Data types is the mapping of data type (include capabilities) with TapType.
TapType is the generic type definition in iDaaS Incremental Engine.

  • PDK connector define data types json mapping, let Incremental Engine know the mapping of data types with TapTypes.
  • Records with TapTypes will flow into Incremental Engine to do processing, join, etc.
  • Once the records with TapTypes will flow into a PDK target, Incremental engine will conjecture the best data types for PDK developer to create the table, base on the input of data types json mapping.

If without TapType, the conversion lines is like below, which is very complex to maintain.
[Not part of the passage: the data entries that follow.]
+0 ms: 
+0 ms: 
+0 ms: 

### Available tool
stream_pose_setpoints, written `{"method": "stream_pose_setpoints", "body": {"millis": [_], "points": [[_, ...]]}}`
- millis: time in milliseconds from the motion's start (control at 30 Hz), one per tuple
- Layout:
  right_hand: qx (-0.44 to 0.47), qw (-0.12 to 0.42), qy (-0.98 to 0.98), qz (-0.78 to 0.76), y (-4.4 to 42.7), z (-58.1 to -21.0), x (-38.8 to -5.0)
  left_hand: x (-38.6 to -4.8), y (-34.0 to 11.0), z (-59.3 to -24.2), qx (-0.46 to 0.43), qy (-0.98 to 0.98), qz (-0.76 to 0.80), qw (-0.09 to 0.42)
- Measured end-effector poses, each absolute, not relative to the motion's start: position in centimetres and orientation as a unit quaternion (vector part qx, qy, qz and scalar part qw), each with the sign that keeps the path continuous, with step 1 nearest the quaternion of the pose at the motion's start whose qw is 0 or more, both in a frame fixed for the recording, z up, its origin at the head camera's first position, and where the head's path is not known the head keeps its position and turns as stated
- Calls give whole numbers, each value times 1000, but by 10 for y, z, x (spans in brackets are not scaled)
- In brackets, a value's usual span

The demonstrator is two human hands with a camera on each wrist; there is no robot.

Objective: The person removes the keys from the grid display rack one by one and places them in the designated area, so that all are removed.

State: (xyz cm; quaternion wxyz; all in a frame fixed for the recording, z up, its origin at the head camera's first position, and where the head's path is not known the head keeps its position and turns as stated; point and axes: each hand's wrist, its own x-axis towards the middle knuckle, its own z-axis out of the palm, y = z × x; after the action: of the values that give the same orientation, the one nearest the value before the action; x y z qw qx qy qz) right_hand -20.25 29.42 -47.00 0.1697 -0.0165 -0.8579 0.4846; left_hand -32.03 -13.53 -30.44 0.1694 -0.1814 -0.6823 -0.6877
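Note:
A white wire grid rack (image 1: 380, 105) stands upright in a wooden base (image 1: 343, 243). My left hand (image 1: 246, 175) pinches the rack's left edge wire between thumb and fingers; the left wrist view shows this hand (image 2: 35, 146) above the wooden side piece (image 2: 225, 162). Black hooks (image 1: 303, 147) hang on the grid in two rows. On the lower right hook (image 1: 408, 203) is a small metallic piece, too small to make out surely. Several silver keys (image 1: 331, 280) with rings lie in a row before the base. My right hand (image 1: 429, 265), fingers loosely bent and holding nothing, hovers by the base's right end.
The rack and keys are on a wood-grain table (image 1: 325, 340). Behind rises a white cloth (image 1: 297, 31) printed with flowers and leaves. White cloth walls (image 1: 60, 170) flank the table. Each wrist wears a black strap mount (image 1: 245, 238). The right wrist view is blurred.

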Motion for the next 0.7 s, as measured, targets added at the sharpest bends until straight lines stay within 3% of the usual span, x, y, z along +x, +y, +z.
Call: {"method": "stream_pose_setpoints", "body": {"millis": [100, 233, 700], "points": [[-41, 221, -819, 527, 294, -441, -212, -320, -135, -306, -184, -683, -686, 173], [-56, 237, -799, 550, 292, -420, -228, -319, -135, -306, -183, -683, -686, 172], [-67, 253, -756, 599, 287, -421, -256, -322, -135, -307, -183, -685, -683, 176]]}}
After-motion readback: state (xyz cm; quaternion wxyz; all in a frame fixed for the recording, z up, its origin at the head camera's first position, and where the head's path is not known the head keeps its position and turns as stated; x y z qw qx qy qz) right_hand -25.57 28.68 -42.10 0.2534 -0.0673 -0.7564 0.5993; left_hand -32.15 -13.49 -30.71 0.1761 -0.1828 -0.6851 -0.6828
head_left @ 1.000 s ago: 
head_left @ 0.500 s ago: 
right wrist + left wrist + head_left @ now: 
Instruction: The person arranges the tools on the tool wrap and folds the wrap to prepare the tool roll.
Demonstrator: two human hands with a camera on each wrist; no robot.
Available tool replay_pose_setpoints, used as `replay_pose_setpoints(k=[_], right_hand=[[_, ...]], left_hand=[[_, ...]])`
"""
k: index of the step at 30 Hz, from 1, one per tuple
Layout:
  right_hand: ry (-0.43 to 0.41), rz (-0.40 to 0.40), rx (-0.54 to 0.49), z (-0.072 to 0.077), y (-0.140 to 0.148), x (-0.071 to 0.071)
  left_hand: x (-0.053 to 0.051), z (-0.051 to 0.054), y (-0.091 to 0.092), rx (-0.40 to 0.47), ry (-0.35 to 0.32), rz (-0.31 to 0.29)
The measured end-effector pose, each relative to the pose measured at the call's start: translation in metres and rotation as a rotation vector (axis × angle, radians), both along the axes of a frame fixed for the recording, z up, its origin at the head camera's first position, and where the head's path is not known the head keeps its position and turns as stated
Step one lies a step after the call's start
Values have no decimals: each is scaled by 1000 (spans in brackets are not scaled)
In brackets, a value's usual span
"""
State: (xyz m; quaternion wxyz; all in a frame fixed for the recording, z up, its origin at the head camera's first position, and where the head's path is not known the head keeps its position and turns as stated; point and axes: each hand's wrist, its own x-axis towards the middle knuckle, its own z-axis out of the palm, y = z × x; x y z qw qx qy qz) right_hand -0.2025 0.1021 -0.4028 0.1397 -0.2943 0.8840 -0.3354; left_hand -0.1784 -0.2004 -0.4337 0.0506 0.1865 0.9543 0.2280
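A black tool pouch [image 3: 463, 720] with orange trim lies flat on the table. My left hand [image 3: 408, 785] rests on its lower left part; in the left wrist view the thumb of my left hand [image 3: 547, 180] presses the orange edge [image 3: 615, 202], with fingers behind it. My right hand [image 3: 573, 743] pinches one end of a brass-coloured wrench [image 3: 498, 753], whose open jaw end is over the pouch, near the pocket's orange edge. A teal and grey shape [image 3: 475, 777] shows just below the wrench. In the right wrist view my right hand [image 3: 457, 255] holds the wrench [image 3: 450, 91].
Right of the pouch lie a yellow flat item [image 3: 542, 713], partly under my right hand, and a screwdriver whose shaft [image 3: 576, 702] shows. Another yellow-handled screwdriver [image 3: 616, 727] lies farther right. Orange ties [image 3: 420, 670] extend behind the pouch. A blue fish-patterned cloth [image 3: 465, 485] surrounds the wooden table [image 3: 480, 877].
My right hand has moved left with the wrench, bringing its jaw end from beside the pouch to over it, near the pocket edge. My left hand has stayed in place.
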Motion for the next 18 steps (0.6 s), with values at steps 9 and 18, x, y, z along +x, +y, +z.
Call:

This is an image

With TapType in the middle of type conversion, the conversion can be maintainable and the fundamental for data processing, join, etc.

This is an image

Above is the important concept to implement PDK connector, especially for the data source which need create table for insert records.

TapType

There are 11 types of TapType.

  • TapBoolean
  • TapDate
  • TapArray
  • TapRaw
  • TapNumber
  • TapBinary
  • TapTime
  • TapMap
  • TapString
  • TapDateTime
  • TapYear

We also have 11 types of TapValue for each TapType to combine value with it’s TapType.

  • TapBooleanValue
  • TapDateValue
  • TapArrayValue
  • TapRawValue
  • TapNumberValue
  • TapBinaryValue
  • TapTimeValue
  • TapMapValue
  • TapStringValue
  • TapDateTimeValue
  • TapYearValue

Below is schema class diagram This is an image

Data Types in spec.json is to describe the capabilities of data types for Incremental Engine to conjecture the best data types to create table before record insertion.

If the database support insert record without table creation, like MongoDB, Kafka, etc, then please ignore this document, just leave dataTypes empty in spec.json.

Data type expression

  • key is data type expression to easily matching multiple data types with several combinations which are the same type of data.
  • value is the capabilities description for min, max value, unsigned, etc.

For example of the data type expression,

int[($bit)][unsigned][zerofill] can match below types

  • int
  • int(8)
  • int(32) unsigned
  • int(64) unsigned zerofill

By this expression, the dataTypes configuration can be simplified a lot.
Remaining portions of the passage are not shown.